Auteur de l’introduction de la section arabe à l’Ecole normale
Après son rapatriement en 1970, il a été nommé professeur d’Arabe au lycée Faidherbe de Saint-Louis par décret présidentiel. Il a ensuite occupé le poste de conseiller technique chargé de l’enseignement arabe du premier ministre sénégalais de l’Enseignement supérieur, Ousmane Camara, de 1973 à 1980. L’introduction de la section arabe à l’école normale supérieure de Dakar devenue Faculté des sciences et techniques de la Formation (Fastef) est à son actif. Il a obtenu cet acquis lorsqu’il était en service au ministère de l’Enseignement supérieur. La formation qu’il a suivie à l’Ecole nationale d’administration et de la magistrature (Enam) entre 1978 et 1980 lui a permis d’occuper la tête du département Amérique-Asie du ministre des Affaires étrangères.

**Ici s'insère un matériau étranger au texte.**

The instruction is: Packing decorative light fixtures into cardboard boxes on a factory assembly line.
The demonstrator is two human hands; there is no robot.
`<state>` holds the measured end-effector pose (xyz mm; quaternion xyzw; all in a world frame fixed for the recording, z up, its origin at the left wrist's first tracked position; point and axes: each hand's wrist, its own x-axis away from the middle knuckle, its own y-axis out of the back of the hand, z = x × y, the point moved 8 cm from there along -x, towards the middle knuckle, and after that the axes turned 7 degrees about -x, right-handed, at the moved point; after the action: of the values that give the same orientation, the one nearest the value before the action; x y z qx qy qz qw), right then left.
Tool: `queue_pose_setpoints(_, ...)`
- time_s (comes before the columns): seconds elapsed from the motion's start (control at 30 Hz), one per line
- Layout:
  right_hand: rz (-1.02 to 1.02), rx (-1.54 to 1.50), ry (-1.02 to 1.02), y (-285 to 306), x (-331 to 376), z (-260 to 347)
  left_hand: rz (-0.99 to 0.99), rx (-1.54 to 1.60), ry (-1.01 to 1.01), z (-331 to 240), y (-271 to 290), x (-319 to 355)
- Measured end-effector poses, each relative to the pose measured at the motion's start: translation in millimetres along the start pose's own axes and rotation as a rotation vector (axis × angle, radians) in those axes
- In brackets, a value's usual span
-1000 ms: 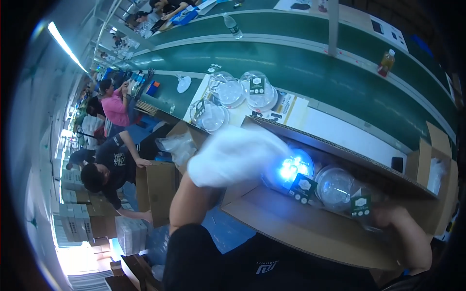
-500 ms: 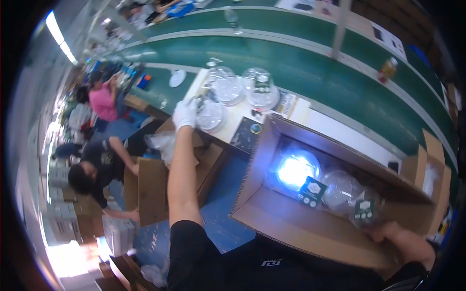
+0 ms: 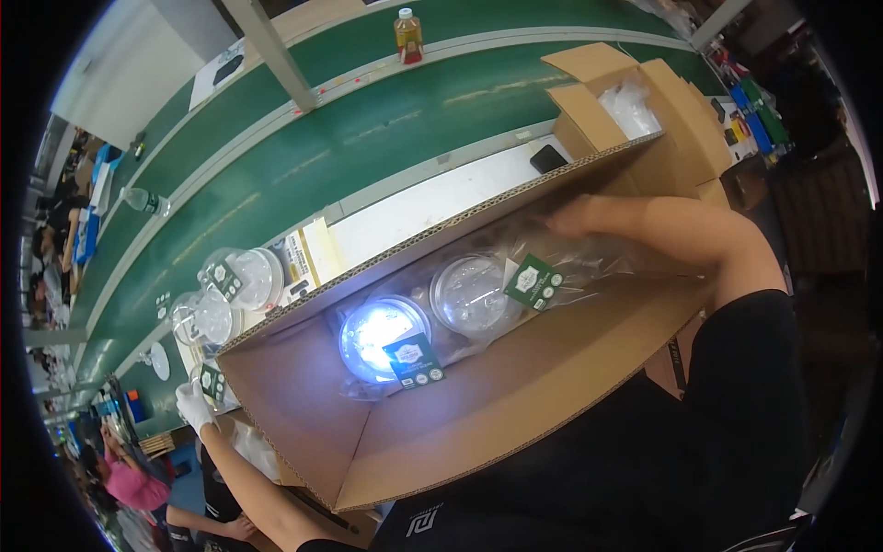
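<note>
Down at the lower left of the frame, the person's white-gloved left hand (image 3: 194, 405) is right at the edge of a clear domed plastic package with a dark green card (image 3: 216, 386). Looks like it's touching, but pinching or just resting there? Can't tell at that size. The bare right hand (image 3: 572, 216) is right of centre, inside a long, open brown cardboard box (image 3: 478, 405), in among crinkly clear plastic film (image 3: 598, 262). That one's blurry, so no telling whether the fingers are spread or closed.

Mid-frame, two round packages lie side by side in the box: a glowing blue-white one (image 3: 372, 336) with a green card at its lower edge, and an unlit clear one (image 3: 472, 294). Two more clear plastic domes, one nearer the box (image 3: 260, 278) and one further left (image 3: 210, 319), sit at the left end of the white surface (image 3: 414, 207).

Step-wise, it reads like the right hand minding the box while the left gets at a package on the surface. Lifting from there would call for a sure grip on slick plastic and enough height to clear the cardboard wall.

Hard to make out: glare washes out the lit one's insides, the right forearm covers part of the box's far end, and the green card (image 3: 533, 281) by the film could belong to either the unlit package or something underneath.
</note>
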<state>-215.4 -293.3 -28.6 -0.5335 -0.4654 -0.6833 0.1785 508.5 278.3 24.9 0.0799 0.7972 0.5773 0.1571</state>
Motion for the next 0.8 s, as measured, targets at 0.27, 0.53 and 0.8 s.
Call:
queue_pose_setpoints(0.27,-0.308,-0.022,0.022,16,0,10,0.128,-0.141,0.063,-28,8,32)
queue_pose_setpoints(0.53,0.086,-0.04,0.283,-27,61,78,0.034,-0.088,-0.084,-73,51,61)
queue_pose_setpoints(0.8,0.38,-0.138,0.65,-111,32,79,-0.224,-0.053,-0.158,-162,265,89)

Il revient au bercail en 1991 pour occuper le poste de conseiller du médiateur de la République jusqu’en 1992, avant de retourner au ministère des Affaires étrangères où il a pris sa retraite en 1993. Ahmed Iyane Thiam, décoré à deux reprises (Ordre national du Mérite en 1990 et Ordre national du Lion en 1998) par l’ancien président de la République Abdou Diouf, n’a pas été suivi sur le terrain islamique par ses descendants. Ses fils Ousmane Iyane Thiam et Ibrahima Iyane Thiam s’activent dans le sport. Le premier est le fondateur de l’Organisation nationale de coordination des activités de vacances/Renouveau (Oncav/R). Le second est un footballeur professionnel évoluant en Belgique. Il a également une fille cardiologue. Mourchid Ahmed Iyane Thiam tient encore à la présidence de la Conacoc dont il est le fondateur. Mais avec la contestation de plus en plus vive, avec même des appels à la dissolution de la commission, se pose la question de savoir jusqu’à quand il pourra continuer à résister.